WHAT THE TASK ASKS ▸ Locate the line containing "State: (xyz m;", then please write out that line and all the lines below it in the entries exactly.
=== Begin Enclosure ===
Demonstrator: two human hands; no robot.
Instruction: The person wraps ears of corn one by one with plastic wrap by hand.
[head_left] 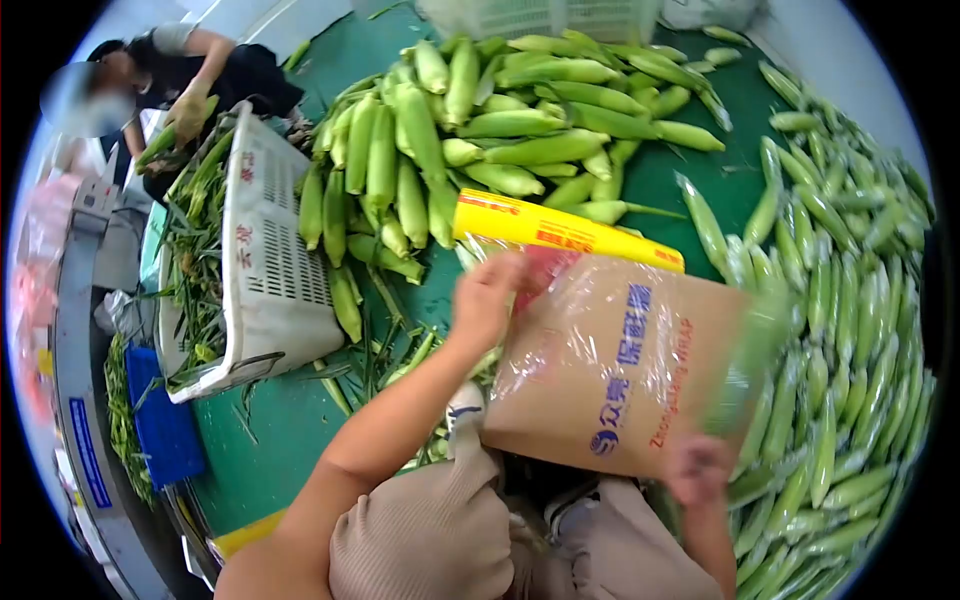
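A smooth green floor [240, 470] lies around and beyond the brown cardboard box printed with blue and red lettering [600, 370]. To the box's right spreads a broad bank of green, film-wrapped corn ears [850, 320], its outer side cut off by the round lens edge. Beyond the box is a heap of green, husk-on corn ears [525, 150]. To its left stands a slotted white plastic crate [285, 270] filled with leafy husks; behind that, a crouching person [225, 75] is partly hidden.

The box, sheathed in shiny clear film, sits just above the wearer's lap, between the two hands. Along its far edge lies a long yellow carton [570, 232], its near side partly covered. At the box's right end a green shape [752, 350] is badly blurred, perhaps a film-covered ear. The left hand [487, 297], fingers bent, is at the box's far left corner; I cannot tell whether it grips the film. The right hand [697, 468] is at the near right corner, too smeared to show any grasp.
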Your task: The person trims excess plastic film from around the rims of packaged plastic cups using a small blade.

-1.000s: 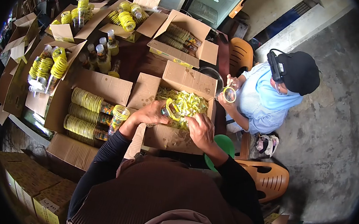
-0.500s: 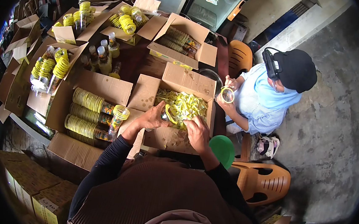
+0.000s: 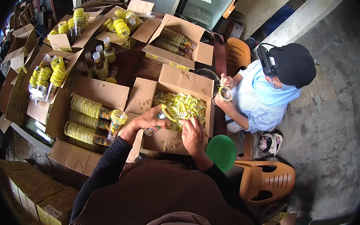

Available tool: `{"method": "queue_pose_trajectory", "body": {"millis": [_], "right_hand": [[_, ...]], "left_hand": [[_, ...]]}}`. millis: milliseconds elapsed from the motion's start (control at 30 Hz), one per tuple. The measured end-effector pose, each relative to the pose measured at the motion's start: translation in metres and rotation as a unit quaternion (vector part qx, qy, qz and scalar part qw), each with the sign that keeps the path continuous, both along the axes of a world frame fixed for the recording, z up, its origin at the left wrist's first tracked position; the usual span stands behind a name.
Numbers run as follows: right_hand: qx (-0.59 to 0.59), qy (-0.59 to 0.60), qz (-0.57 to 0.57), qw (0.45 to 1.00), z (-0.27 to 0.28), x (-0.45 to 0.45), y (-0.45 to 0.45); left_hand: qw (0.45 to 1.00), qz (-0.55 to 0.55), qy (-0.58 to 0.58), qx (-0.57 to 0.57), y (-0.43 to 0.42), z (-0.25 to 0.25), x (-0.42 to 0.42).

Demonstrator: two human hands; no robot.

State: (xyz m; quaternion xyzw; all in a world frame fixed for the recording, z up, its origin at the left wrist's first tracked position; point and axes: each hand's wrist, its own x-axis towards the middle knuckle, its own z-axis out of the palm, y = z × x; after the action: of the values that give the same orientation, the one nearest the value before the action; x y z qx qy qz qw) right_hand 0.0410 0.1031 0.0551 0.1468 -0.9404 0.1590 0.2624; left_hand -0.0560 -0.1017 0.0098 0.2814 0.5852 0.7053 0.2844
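My left hand is wrapped round a clear plastic cup with a yellow rim, tilted over the near left part of an open cardboard box. The box holds a heap of small yellow-green and white pieces, perhaps paper or wrappers. At the near right edge of that heap is my right hand, its fingers drawn together; what they hold, if anything, is hidden. Left of my hands, a box contains stacks of yellow-rimmed cups, and a separate short stack leans at their right end.
A co-worker on the right holds a yellow-rimmed cup. Beside my right forearm sits a green bowl, near an orange chair. Bottles and further boxes of cups stand across the table.
The cup in my left hand has tilted and come slightly nearer to me, so more of its clear side shows. My right hand has shifted slightly left.
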Motion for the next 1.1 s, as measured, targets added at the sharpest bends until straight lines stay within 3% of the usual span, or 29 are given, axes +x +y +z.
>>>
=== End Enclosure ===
SOLUTION FOR THIS TASK ▸
State: (xyz m; quaternion xyzw; all in a world frame fixed for the recording, z up, its origin at the left wrist's first tracked position; point and axes: each hand's wrist, its own x-axis towards the middle knuckle, its own z-axis out of the palm, y = z × x; after the action: of the values that give the same orientation, the one nearest the value before the action; x y z qx qy qz qw) right_hand 0.0410 0.1031 0.0551 0.1468 -0.9404 0.1590 0.2624; left_hand -0.0560 -0.1017 0.0098 0.2814 0.5852 0.7053 0.2844
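My left hand is wrapped round a clear plastic cup with a yellow rim, tilted over the near left part of an open cardboard box. The box holds a heap of small yellow-green and white pieces, perhaps paper or wrappers. At the near right edge of that heap is my right hand, its fingers drawn together; what they hold, if anything, is hidden. Left of my hands, a box contains stacks of yellow-rimmed cups, and a separate short stack leans at their right end.
A co-worker on the right holds a yellow-rimmed cup. Beside my right forearm sits a green bowl, near an orange chair. Bottles and further boxes of cups stand across the table.
The cup in my left hand has tilted and come slightly nearer to me, so more of its clear side shows. My right hand has shifted slightly left.
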Motion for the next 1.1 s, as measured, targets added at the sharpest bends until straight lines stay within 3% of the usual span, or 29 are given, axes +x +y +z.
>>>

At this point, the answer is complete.